Governance alongside growth

Family offices throughout Asia are increasingly moving towards more professional and structured platforms, including boards, investment committees and using technology such as agentic AI to implement more automated operations. In Southeast Asia, the majority of family offices have an investment committee in place, according to UBS.

In this respect, developments in the region mirror the path that the family office sector has taken elsewhere. CFA Institute has previously published analysis of similar dynamics in the Middle East, for example.

According to Kwan, the modernization of family offices in the region is taking place along two paths: one is how they select their investments and the other is what kinds of investments they make.

“The question of how they are allocating comes down to internal resources, how they might be using artificial intelligence or how are they building up their in-house investment team and capabilities,” said Kwan.

“The other side is about where they are allocating.

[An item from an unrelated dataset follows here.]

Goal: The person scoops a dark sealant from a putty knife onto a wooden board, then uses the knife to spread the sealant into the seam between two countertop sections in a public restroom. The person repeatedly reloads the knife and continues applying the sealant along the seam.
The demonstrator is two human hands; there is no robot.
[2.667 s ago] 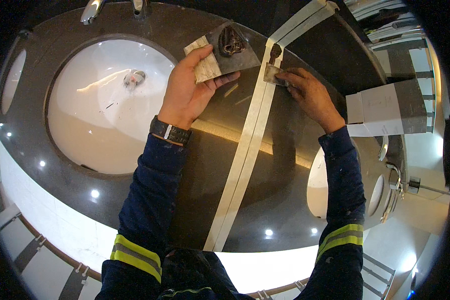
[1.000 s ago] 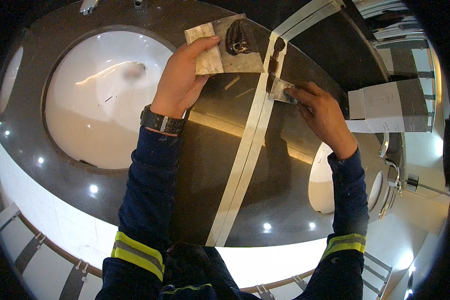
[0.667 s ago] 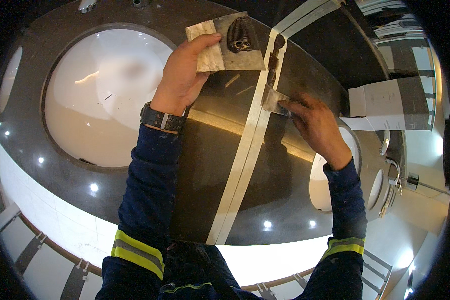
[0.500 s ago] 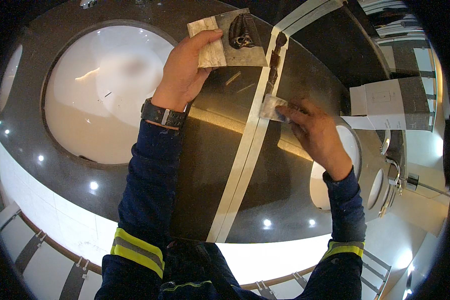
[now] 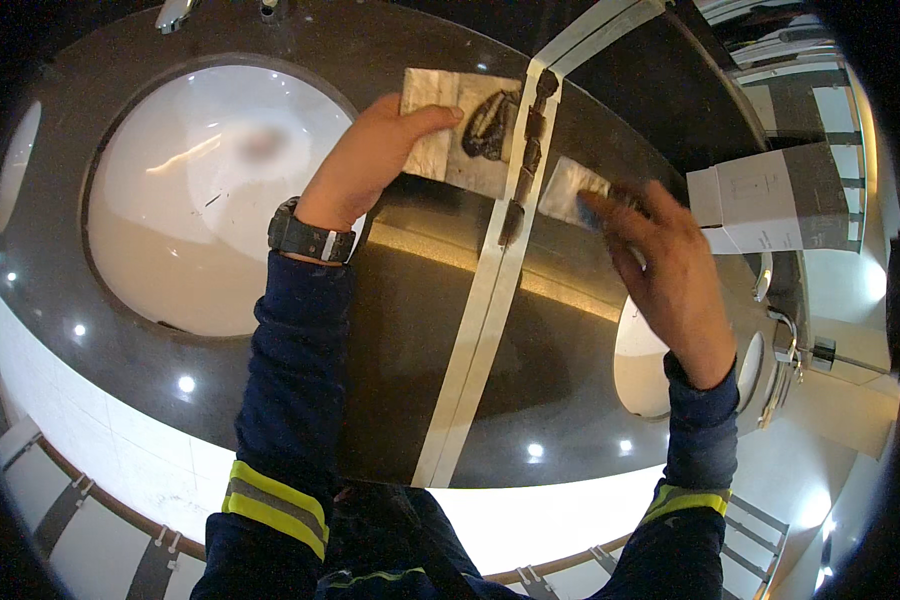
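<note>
My left hand (image 5: 375, 155) grips a flat rectangular board (image 5: 440, 125), its thumb on top. A lump of dark brown paste (image 5: 488, 128) lies on the board's right part. In my right hand (image 5: 665, 265) is a small pale flat scraper (image 5: 567, 190), held by the fingers just right of the seam; the fingers are slightly blurred. Two strips of masking tape (image 5: 475, 340) run along a joint in the dark countertop (image 5: 410, 350). Dark paste (image 5: 530, 160) lies in patches over the upper part of that joint, between the strips.
A large white basin (image 5: 170, 240) is set into the counter at left. Another basin (image 5: 638, 360) sits at right, partly behind my right forearm. A white and grey box (image 5: 745, 205) stands at the right, near a chrome tap (image 5: 785, 335).
The board has come down and closer to the taped joint. My right hand has moved right, lifting the scraper off the tape. The paste patches reach farther down the joint.
</note>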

Most of the conversations are actually about that and once we talk about what they want to invest in, very often the families will realize they don’t have the internal resources to monitor and manage the investments.”
A study by Deloitte and Raffles Family Office in 2024 found that more than 40% of Asian families were planning to shift to having more non-family staff as part of the professionalization trend. This is part of a global recruitment trend that is reshaping career opportunities in family offices for investment professionals.

Another consideration is the infrastructure of the investment process itself and what professional finance and investment partners they will be working with.

“We do see more teaming up between family offices and external investment managers or multi-family-offices, but it is still early days,” said Kwan. “In the US, almost half of the private wealth is managed by external asset managers, whereas in Asia this is only about 5%. The concept of multi-family-offices is still very new in Southeast Asia as many families still manage their wealth in-house or rely on private banks directly.”